What you have to do -> Copy every line of the records that includes the word "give".

Entries shown ->
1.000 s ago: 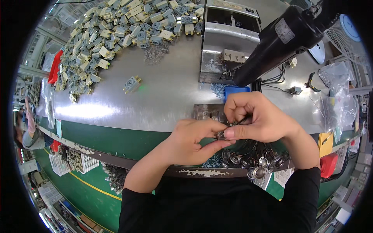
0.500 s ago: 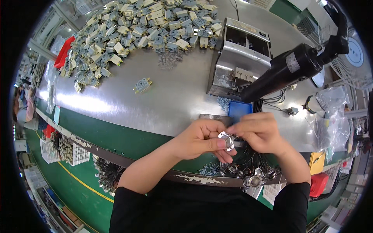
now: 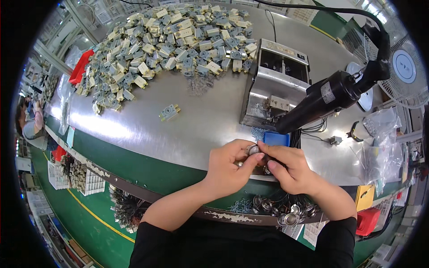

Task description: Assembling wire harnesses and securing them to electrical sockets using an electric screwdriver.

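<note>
My left hand holds a small round metal part with an eared rim between thumb and curled fingers. My right hand closes in from the other side, its index fingertip against the part and its thumb lower down. Between the hands, the fingers partly cover the part and whatever hangs beneath it. Several similar round metal cups on dark wires lie near the bench's front edge, below my right hand. Just beyond my fingers stands a blue tray.
A metal box-shaped machine stands behind the tray, with a thick black cylindrical tool slanting before it. A large heap of grey and cream blocks covers the back left; one block lies apart. Loose screws lie near the front edge.
The metal part has turned from face-up to tilted, now more hidden by my fingers. My right hand has shifted lower, its thumb now spread down from the index finger. The view has tilted slightly.
</note>
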Available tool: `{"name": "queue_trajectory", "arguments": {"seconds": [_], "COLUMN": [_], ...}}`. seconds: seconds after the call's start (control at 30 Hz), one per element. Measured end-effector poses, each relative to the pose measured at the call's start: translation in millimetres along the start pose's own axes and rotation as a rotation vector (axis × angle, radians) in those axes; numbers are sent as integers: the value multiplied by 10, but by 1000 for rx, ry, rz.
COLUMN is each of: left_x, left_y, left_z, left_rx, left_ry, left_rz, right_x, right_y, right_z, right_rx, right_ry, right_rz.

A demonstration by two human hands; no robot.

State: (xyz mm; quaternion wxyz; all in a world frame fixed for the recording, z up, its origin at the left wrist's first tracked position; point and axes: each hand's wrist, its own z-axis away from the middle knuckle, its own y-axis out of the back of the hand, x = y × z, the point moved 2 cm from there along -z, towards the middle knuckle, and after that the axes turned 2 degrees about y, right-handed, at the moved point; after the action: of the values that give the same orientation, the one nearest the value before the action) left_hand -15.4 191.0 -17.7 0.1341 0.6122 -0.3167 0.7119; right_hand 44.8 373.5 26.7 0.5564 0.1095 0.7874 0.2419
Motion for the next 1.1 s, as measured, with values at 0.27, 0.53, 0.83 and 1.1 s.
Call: {"name": "queue_trajectory", "arguments": {"seconds": [0.27,0.53,0.83,1.1], "left_x": [111,-15,578,519], "left_y": [234,224,668,1723], "left_z": [-114,-115,-25,-98], "left_rx": [-105,-239,75,442], "left_ry": [-209,159,-278,-132], "left_rz": [-430,235,-1067,-1495], "right_x": [41,24,34,156], "right_y": [36,163,350,256], "right_z": [-17,-35,56,91], "right_rx": [-41,-96,-236,-311], "right_ry": [-110,-99,-171,-133], "right_rz": [-64,-83,431,643]}}
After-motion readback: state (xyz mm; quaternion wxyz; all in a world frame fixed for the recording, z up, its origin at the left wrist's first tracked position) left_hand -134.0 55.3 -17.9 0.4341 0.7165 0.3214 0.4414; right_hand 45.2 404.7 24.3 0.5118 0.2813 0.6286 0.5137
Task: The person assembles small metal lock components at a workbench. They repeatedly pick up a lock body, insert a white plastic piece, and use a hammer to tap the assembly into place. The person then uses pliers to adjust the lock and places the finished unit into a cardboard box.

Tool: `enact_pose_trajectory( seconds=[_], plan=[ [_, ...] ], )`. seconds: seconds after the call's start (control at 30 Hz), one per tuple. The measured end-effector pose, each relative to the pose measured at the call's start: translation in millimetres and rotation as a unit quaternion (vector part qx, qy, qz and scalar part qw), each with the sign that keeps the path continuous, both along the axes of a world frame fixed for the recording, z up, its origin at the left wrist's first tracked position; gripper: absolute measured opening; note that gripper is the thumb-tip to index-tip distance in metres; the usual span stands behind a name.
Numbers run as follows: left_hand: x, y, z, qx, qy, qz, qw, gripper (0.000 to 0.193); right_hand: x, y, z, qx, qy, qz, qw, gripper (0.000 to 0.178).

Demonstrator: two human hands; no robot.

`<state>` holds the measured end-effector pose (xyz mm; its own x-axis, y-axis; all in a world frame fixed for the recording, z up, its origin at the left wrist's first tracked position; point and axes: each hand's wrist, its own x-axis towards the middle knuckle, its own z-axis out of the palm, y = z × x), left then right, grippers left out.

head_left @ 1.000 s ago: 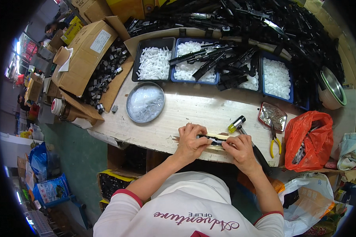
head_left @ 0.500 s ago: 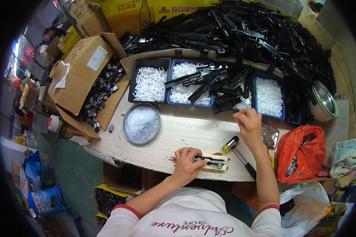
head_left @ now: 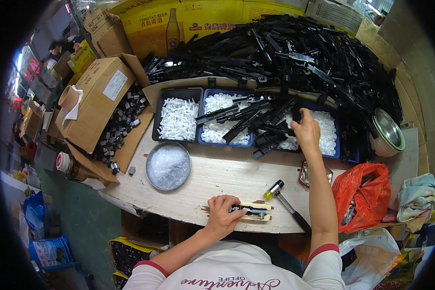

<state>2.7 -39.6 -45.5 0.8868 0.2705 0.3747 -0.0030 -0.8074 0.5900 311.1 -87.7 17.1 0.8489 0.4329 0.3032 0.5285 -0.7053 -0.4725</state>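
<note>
Head view: left hand [head_left: 221,216], fingers curled onto black part [head_left: 257,211] near bench's [head_left: 217,169] front edge; best held steady. Right hand [head_left: 307,131] by blue bin [head_left: 337,140], fingers half-bent, hold unclear.

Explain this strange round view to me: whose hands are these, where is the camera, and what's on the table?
There is no machine here, just a person's two bare hands. The camera sits on that person's head, looking down; its wide lens bends straight edges. At the table's near edge, the left hand grips a black part over a cream block. The right hand is over the trays of white pieces; whether its fingers hold anything is hidden. Also on the table are a round dish, a hammer and a red bag.
</note>
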Motion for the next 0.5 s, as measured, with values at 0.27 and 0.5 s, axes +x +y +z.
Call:
enact_pose_trajectory(
  seconds=[0.27, 0.5],
  plan=[
    [-0.9, -1.2, -0.1, -0.01, -0.011, 0.003, 1.0, 0.017, 10.9, -38.8, 1.1, 0.139, 0.059, -0.034, 0.988, 0.028],
    [0.2, -1.8, 2.4, -0.007, -0.013, 0.006, 1.0, 0.016, 22.6, -57.3, -13.6, 0.236, 0.154, -0.012, 0.959, 0.023]
  ],
)
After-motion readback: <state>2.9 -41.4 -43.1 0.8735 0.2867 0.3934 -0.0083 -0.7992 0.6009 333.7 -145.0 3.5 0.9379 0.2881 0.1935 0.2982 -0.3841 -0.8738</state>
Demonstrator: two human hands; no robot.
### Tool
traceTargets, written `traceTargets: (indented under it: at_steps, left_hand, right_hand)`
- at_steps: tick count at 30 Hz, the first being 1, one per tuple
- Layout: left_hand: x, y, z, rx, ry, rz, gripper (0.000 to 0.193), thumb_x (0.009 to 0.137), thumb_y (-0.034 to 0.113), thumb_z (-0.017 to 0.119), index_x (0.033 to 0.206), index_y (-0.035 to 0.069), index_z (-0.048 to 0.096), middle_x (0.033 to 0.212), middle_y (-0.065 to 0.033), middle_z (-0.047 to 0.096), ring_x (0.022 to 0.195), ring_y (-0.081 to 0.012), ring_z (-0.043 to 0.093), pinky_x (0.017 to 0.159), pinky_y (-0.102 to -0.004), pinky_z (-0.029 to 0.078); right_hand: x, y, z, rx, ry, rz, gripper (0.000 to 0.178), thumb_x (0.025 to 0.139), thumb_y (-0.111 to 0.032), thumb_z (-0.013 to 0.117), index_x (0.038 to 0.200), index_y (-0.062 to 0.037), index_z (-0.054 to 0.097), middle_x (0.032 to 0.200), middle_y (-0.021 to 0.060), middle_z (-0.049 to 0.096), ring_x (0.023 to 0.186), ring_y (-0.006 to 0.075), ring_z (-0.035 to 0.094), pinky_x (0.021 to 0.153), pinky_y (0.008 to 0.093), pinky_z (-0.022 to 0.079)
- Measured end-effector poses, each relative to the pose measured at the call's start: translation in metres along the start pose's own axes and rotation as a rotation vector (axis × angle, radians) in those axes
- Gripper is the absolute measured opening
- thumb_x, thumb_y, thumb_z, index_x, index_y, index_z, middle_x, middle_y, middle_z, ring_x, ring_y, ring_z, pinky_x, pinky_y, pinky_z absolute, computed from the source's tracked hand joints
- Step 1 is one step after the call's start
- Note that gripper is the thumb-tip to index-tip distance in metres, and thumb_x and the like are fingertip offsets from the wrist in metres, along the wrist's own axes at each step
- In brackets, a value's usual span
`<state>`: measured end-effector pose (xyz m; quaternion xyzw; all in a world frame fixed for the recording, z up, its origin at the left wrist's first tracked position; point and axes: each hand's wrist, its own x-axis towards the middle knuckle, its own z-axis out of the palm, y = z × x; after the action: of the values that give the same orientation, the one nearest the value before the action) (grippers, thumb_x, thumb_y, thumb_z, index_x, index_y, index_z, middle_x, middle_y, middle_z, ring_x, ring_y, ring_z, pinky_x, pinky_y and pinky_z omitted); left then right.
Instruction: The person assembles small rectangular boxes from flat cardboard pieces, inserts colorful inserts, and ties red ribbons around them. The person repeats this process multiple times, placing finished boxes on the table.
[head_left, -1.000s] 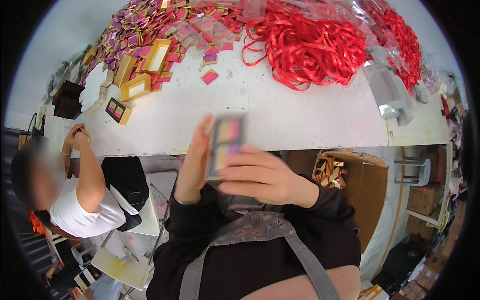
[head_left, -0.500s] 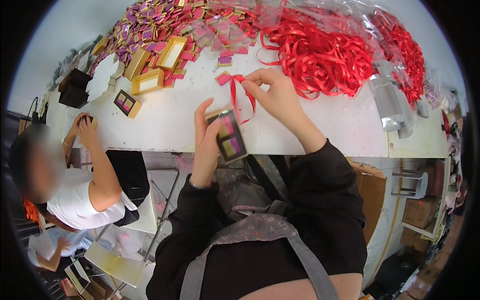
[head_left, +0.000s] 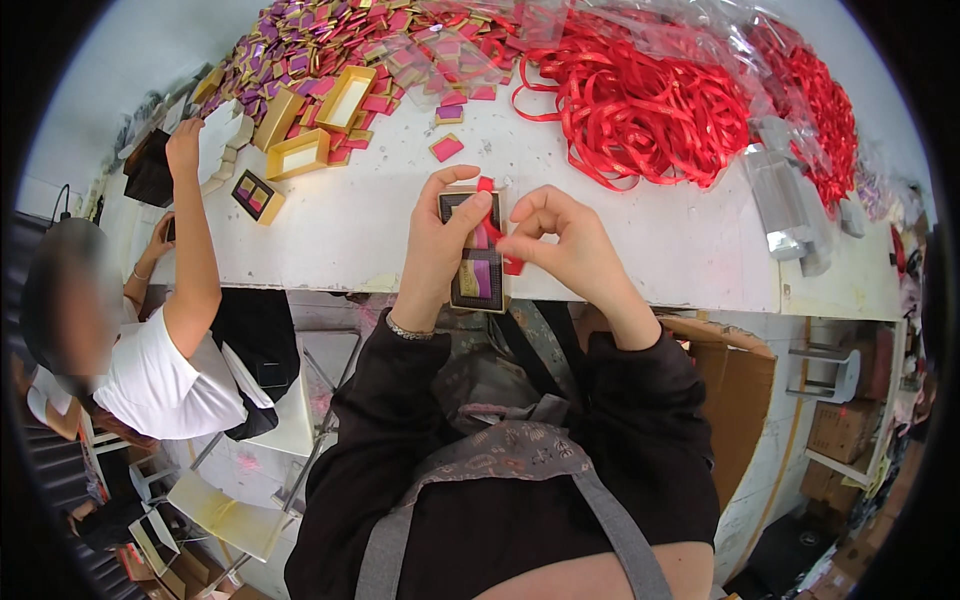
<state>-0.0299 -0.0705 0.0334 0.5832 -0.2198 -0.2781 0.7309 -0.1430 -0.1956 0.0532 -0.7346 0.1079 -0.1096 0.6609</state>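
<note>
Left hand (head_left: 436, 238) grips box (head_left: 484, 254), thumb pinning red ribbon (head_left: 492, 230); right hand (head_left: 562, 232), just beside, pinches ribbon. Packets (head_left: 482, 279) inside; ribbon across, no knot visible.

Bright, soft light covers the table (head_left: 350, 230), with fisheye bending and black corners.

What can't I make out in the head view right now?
Head view: part of the upper half of the gold-edged box, hidden by the left hand.
Head view: where the red ribbon meets the right hand, covered by fingers.
Head view: the pile of small squares, cut off by the upper edge.
</note>
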Motion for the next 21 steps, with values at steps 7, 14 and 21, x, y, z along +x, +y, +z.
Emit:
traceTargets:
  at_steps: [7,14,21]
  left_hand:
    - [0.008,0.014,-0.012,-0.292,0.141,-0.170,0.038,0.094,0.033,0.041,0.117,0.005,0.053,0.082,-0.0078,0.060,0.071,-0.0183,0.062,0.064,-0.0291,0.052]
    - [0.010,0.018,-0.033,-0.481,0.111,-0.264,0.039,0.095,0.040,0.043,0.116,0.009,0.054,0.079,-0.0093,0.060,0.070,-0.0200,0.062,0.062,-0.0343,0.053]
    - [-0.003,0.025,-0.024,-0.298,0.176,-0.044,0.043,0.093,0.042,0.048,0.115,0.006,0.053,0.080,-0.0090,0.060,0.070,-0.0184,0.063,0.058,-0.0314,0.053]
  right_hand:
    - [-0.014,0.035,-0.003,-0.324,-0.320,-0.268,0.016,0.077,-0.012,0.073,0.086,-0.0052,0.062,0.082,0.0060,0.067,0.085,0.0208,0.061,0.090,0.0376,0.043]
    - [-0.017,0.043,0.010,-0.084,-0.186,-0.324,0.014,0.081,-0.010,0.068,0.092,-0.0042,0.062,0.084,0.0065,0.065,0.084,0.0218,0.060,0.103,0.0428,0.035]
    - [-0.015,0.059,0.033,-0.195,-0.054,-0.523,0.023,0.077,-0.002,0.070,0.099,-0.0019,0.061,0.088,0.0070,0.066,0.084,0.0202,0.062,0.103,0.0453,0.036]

Your solution ->
State: (xyz mm; quaternion wxyz; all in a world frame fixed for the recording, z up, its origin at the left wrist's first tracked position; point and axes: each hand's wrist, its own z-axis away from the middle knuckle, its own y-axis out of the back of the hand, x = y × z, the point moved 2 cm from there along -z, towards the middle knuckle, and after that the axes turned 2 degrees about y, right-handed, at the moved point; after the action: of the values that give the same orientation, the one nearest the value before the action) left_hand -15.4 191.0 -17.7 0.1341 0.6122 -0.3167 0.7119; right_hand 44.8 373.5 26.7 0.5564 0.1095 0.7874 0.2419
`<state>`: measured end-effector pose (xyz m; quaternion xyzw; all in a world frame fixed for the recording, z up, its origin at the left wrist's first tracked position; point and axes: each hand's wrist, its own x-axis towards the middle knuckle, its own z-axis out of the palm, y = z × x; after the action: of the values that give the same orientation, the one nearest the value before the action) (grippers, thumb_x, thumb_y, thumb_z, index_x, index_y, index_z, middle_x, middle_y, middle_z, ring_x, ring_y, ring_z, pinky_x, pinky_y and pinky_z omitted); left then right.

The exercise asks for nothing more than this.